At Alphinat, we are driven by the passion to make secure low-code/no-code application and portal development a reality and easier for everyone. We enable the people with the vision and process knowledge to create great finished applications that IT can more easily deploy in their secure environments. With SmartGuide we provide an easy to use low-code tool and derivative solutions such as SmartGuide for “Dynamics 365 targeted for G&Cs that meet the client’s most critical needs empowering all lines of business to leverage their own process knowledge and expertise to self-serve.

SmartGuide brings you new ways to empower the right people with tools for success at the right time in the application development process. At the same time, we are constantly working to reduce the need to code in order to make application development and maintenance simpler.

So whether you choose to develop your applications with the help of our low-code platform SmartGuide®, kickstart your project using one of our pre-built or derivative apps or engage us or one of our partners to do the work for you, we’re here to help you deploy secure applications in record time.

Alphinat provides a safe and secure workplace and remains an equal opportunity employer promoting our passion for productivity. With that mantra we have issued ourselves a challenge to find and promote the best minds and freely share ideas.

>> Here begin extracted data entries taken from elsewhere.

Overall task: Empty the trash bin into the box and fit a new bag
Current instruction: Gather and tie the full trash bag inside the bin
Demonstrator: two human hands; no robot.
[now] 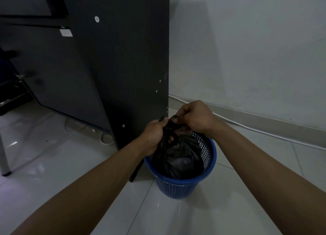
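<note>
The blue bin (178,187) stands on the floor close in front of you, with the black bag (178,157) inside it. The bag looks full and crinkly, and its top is bunched into a neck. Your left grip (153,136) squeezes the neck from 9 o'clock. Your right grip (194,118) pinches the loose ends at 1 o'clock. You likely hold it so to tie it shut, so nothing spills. A dark panel (123,67) rises at 11 o'clock.

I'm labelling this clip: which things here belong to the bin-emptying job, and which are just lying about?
Job: bin; black bag; left hand and right hand, both gripping the bag's top.
Lying about: desk panel; white cable; chair.
</note>
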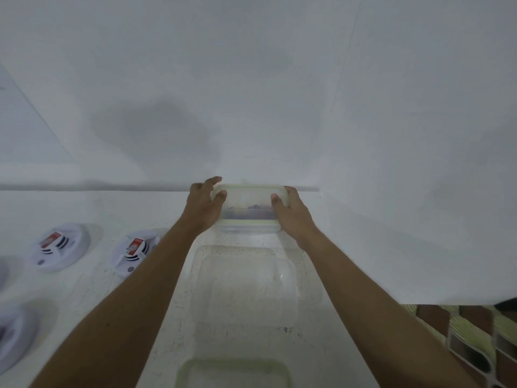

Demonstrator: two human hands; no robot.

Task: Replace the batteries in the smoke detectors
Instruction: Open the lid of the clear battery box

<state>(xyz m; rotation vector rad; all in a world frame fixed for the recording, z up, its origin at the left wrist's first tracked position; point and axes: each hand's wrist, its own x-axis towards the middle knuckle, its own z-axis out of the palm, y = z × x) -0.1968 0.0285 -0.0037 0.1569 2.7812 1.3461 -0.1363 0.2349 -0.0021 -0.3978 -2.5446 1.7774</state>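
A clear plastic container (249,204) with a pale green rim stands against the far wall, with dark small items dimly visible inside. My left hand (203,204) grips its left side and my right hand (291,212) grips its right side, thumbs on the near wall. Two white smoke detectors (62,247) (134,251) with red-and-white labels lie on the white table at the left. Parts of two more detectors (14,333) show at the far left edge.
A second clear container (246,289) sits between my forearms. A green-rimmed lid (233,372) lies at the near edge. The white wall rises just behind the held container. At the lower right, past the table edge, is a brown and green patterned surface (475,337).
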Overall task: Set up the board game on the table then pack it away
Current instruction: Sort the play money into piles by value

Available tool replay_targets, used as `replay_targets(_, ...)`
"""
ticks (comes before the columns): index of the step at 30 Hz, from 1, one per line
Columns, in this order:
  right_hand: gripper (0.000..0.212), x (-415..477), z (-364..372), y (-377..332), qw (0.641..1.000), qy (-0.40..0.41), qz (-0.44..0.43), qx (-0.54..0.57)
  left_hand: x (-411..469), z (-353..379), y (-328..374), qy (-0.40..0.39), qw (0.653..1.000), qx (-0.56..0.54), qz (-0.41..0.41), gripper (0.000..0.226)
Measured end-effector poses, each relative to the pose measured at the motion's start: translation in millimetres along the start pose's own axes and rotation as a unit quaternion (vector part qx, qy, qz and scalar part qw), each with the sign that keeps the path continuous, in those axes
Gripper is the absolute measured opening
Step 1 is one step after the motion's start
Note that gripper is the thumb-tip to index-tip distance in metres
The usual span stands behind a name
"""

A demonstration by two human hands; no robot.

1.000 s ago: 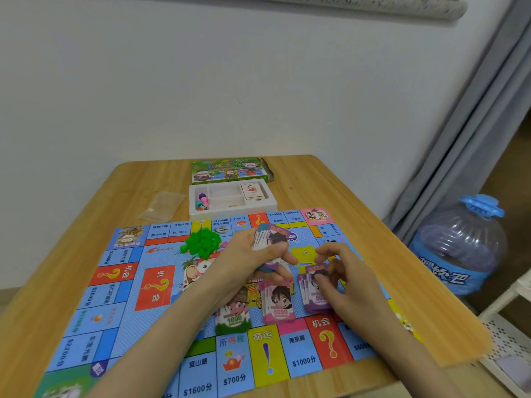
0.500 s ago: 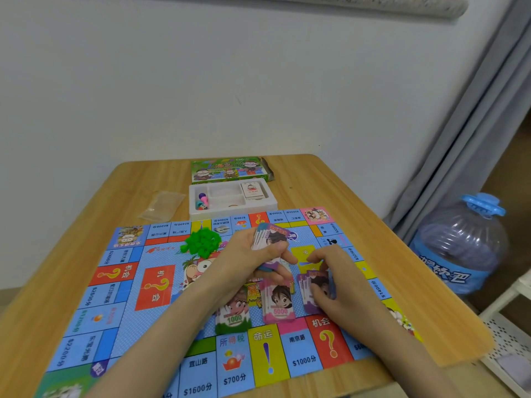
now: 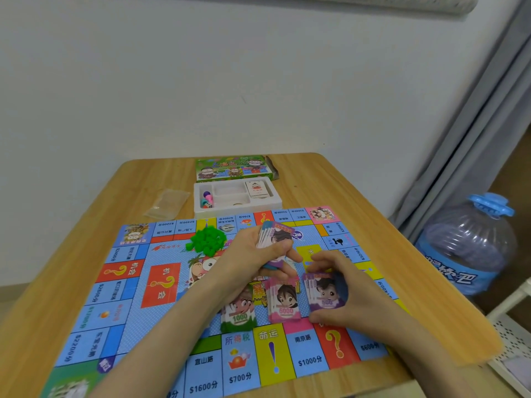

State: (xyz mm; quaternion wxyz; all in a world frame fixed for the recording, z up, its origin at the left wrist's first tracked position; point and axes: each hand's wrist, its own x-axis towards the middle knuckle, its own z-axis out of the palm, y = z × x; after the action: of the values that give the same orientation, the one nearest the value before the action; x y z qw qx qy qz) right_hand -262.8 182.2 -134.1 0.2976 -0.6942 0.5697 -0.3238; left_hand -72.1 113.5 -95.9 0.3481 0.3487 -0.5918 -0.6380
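The colourful game board (image 3: pixel 161 288) lies flat on the wooden table (image 3: pixel 339 191). My left hand (image 3: pixel 258 254) grips a stack of play money (image 3: pixel 273 235) above the board's middle. My right hand (image 3: pixel 350 291) curls its fingers and thumb round the purple 500 pile (image 3: pixel 324 294) lying on the board. Left of it lie a pink 5000 pile (image 3: pixel 284 303) and a green 1000 pile (image 3: pixel 238 314). A heap of green houses (image 3: pixel 208 239) sits near the board's far edge.
A white insert tray (image 3: pixel 273 202) holding pawns and a card deck stands behind the board, with the green game box (image 3: pixel 232 168) beyond it. A clear plastic bag (image 3: pixel 169 203) lies at the left. A large water bottle (image 3: pixel 468 245) stands on the floor at right.
My right hand has shifted left and down onto the purple pile, closing round it. The left hand has stayed in place with its stack.
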Motion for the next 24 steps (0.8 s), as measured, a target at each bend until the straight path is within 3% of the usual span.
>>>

Forward-looking statements

Certain statements in this document, including those which express management’s expectations or estimations with regards to the Company’s future performance constitute «forward-looking statements” as understood by applicable securities laws. Forward-looking statements are, of necessity, based on a certain number of estimates and hypotheses; while management considers these to be accurate at the time they are expressed, they are inherently subject to significant uncertainties and risks on the commercial, economic and competitive levels. We advise readers that these forward- looking statements are subject to risks, uncertainties, and other known and unknown factors that may cause the actual results, performance or achievements of the Company to be materially different from any future results, performance or achievements expressed or implied in these forward-looking statements. A number of factors could cause significant differences between actual results and those described in forward-looking statements. These include, but are not limited to, the Company’s capacity to increase acceptance of its products on the market, and to penetrate new markets; the potential existence of defects or undetected problems in the Company’s products; the Company’s ability to manage its growth; the Company’s ability to compete with others; potential commitments; maintaining the Company’s intellectual property rights and defending against litigation putting those rights in question; the Company’s reliance on the knowledge of its key personnel; and the Company’s access to sufficient capital to finance its future needs. This is a partial and non-exhaustive list of factors that could bear on any of our forward-looking statements. Investors are advised to not rely unduly on the forward-looking statements. This advisory applies to all forward-looking statements, whether expressed orally or in writing, attributed to Alphinat or to any individual expressing them in the name of the Company. The Company is under no obligation to publicly update these forward-looking statements, whether to reflect new information, future events, or other circumstances. Risks and uncertainties that bear on the Company are described in greater detail in the Company’s Annual Report.

Neither TSX Venture Exchange nor its Regulation Services Provider (as that term is defined in the policies of the TSX Venture Exchange) accepts responsibility for the adequacy or accuracy of this release.